» **Work item**:
Say how many lines in the records contain the string "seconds". Nothing but the number should be given.

» **Records**:
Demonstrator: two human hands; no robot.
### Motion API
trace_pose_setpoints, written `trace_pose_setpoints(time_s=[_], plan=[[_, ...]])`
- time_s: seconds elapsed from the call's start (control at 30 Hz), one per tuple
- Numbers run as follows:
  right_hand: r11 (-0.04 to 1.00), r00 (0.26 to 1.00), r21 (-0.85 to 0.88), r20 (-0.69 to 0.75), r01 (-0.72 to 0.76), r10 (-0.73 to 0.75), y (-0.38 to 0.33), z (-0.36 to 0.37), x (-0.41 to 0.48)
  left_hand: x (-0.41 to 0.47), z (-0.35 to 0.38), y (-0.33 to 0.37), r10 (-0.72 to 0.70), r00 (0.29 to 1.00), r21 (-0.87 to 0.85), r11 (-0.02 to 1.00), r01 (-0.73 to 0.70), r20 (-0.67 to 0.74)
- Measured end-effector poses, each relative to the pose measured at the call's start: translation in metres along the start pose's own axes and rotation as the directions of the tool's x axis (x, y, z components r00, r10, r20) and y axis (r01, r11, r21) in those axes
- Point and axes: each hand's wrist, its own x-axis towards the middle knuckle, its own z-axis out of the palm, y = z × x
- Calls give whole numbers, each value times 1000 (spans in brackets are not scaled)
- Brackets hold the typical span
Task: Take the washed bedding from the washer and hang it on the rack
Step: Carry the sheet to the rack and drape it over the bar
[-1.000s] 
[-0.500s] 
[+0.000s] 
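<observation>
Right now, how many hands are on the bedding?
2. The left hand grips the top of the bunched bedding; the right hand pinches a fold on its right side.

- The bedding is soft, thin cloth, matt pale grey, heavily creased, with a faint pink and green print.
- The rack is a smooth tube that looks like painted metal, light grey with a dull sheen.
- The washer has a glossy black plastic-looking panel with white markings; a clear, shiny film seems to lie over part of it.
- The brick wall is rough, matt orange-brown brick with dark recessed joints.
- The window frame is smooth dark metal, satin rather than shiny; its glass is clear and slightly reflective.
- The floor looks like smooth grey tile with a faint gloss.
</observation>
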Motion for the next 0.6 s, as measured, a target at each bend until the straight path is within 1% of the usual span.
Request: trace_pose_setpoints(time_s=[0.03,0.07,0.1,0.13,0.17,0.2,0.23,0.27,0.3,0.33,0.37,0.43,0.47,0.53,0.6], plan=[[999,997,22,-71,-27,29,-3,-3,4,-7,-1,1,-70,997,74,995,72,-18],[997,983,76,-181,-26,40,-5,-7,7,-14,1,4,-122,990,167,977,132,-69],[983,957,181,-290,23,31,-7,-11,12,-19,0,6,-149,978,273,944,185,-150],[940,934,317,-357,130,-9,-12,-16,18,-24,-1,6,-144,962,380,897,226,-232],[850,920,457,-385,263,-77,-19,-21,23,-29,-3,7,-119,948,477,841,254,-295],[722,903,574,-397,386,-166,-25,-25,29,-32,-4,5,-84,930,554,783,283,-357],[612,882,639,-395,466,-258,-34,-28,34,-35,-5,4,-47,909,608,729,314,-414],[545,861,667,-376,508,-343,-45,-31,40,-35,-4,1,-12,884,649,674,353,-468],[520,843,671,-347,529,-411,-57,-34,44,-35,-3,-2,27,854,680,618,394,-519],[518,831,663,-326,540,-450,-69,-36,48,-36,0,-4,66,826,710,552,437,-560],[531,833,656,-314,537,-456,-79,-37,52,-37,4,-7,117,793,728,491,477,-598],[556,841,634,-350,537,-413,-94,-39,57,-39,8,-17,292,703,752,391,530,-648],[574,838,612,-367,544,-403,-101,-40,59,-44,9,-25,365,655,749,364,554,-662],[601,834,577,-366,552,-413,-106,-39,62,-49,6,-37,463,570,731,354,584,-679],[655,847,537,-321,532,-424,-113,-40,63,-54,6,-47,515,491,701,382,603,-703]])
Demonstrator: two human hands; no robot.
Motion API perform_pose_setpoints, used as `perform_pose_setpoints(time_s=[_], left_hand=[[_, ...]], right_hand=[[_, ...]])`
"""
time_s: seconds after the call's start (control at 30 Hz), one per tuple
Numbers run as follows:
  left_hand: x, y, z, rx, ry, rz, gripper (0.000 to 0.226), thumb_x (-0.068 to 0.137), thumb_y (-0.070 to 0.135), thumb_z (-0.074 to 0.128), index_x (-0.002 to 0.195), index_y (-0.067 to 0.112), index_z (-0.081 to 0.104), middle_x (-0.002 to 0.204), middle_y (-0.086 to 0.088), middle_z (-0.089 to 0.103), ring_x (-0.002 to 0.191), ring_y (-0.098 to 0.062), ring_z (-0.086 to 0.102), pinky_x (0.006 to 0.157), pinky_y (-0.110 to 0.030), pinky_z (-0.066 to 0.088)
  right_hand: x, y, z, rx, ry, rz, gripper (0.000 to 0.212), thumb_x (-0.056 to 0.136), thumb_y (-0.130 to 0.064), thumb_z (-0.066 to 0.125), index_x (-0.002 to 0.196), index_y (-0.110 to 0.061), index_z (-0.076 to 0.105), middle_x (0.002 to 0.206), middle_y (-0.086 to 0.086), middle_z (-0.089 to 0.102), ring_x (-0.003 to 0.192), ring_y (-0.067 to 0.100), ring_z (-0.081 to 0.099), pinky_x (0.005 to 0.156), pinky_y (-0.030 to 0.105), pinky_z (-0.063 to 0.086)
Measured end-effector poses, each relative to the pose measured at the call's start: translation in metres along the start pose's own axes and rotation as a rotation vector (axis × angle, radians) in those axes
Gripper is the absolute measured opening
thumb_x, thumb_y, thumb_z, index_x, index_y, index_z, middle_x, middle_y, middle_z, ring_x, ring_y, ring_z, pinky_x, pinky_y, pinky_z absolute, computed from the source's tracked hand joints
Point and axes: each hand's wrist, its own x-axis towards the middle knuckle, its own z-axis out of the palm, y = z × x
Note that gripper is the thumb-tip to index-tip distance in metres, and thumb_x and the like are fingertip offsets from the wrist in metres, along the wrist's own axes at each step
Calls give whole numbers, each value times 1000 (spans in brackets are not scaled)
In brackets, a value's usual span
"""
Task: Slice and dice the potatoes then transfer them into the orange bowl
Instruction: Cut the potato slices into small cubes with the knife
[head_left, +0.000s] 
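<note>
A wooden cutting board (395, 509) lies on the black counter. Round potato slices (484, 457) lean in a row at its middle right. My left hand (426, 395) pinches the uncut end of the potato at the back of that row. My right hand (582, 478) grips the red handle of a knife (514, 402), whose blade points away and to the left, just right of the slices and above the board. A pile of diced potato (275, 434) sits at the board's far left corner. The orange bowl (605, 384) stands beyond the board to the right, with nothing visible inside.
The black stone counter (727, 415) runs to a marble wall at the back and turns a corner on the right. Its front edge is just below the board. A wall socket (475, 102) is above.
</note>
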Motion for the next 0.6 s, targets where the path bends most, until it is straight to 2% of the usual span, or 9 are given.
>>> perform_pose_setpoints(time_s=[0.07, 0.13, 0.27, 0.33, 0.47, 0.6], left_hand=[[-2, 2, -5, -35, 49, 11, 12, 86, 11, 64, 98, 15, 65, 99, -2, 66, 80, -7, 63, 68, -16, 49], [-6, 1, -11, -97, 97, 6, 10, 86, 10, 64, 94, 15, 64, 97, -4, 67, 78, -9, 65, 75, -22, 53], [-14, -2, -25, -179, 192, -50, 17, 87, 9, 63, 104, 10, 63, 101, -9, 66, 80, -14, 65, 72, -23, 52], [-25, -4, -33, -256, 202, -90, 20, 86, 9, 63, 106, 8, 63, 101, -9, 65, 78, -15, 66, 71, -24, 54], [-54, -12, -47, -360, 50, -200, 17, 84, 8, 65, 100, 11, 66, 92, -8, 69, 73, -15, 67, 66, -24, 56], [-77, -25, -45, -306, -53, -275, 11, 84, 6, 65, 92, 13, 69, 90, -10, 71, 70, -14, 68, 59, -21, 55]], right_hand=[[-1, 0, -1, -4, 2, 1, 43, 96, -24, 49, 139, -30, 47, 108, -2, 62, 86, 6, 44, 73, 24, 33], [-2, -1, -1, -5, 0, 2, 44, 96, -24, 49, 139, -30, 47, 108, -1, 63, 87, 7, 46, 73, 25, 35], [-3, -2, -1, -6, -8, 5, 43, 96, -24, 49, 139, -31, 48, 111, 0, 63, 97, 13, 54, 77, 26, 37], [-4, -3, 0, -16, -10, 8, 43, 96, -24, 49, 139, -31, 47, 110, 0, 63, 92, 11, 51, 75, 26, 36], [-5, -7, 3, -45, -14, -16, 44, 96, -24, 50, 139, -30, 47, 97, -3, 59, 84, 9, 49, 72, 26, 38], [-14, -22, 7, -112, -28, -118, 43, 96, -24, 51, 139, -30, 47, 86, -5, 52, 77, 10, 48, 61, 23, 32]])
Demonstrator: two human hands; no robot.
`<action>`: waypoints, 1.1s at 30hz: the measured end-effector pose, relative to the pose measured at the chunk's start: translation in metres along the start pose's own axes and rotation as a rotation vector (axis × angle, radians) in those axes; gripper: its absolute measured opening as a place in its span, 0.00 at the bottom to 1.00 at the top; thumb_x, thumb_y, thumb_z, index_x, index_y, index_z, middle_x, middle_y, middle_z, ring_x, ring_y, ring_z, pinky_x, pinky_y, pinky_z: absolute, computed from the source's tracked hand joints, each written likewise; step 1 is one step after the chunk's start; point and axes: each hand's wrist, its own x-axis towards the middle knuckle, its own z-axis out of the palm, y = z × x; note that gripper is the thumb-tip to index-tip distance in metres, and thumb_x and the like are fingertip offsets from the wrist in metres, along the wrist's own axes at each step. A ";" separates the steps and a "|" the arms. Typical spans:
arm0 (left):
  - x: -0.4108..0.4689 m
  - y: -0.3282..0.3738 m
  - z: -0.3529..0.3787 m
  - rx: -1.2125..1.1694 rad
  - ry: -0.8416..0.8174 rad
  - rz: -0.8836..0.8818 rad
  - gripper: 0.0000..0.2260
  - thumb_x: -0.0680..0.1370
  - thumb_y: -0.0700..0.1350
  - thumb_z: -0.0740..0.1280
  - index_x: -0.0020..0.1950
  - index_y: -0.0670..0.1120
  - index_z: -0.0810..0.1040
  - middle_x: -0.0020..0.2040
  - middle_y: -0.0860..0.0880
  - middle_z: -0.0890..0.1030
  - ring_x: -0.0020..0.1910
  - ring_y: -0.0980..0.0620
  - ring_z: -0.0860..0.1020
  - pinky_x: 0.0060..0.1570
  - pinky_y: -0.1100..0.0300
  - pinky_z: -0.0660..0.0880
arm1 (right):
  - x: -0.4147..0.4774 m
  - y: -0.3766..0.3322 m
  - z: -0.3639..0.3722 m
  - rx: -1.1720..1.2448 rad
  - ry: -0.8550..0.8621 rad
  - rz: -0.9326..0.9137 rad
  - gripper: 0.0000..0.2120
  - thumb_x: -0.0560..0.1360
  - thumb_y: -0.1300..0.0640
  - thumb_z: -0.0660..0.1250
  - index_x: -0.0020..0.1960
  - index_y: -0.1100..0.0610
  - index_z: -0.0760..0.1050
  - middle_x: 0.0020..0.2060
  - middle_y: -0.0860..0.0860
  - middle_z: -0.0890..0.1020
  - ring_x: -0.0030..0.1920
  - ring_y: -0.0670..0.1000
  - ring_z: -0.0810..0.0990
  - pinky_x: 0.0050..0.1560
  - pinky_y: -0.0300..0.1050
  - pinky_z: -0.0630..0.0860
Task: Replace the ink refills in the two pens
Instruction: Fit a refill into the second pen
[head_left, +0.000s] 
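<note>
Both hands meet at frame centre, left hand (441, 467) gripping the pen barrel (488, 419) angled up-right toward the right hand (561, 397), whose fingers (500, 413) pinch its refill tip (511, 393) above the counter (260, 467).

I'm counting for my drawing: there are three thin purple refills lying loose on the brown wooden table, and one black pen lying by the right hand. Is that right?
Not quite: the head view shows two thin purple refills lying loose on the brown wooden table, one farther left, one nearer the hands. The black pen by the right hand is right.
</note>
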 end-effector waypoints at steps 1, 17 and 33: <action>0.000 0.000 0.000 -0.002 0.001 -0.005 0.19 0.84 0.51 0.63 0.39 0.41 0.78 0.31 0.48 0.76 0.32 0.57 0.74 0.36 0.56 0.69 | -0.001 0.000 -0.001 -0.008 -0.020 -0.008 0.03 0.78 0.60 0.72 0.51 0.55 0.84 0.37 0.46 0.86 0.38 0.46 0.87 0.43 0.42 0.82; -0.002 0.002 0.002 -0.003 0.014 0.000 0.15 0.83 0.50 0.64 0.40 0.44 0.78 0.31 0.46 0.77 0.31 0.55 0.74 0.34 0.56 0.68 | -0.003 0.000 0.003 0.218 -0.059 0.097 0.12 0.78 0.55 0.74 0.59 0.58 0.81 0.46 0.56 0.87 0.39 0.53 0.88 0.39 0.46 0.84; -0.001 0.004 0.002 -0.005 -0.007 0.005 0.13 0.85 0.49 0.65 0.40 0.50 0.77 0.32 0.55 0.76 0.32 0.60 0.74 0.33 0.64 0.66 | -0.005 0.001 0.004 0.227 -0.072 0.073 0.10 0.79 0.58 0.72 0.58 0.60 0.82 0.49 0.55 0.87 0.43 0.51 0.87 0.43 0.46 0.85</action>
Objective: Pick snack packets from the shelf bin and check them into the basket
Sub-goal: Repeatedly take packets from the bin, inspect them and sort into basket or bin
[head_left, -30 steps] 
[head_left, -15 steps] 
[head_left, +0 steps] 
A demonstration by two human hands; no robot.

» **Response box**:
2